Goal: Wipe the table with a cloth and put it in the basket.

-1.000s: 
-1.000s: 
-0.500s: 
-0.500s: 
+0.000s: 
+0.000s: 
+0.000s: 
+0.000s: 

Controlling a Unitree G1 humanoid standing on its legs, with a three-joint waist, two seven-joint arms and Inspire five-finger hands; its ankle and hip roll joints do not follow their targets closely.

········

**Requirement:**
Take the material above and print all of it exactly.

**Reply:**
Goal: Wipe the table with a cloth and put it in the basket.

-1.000s: 
-1.000s: 
-0.500s: 
-0.500s: 
+0.000s: 
+0.000s: 
+0.000s: 
+0.000s: 

Controlling a Unitree G1 humanoid standing on its legs, with a three-joint waist, two seven-joint arms and Inspire five-finger hands; its ankle and hip roll joints do not follow their targets closely.

The answer given is complete.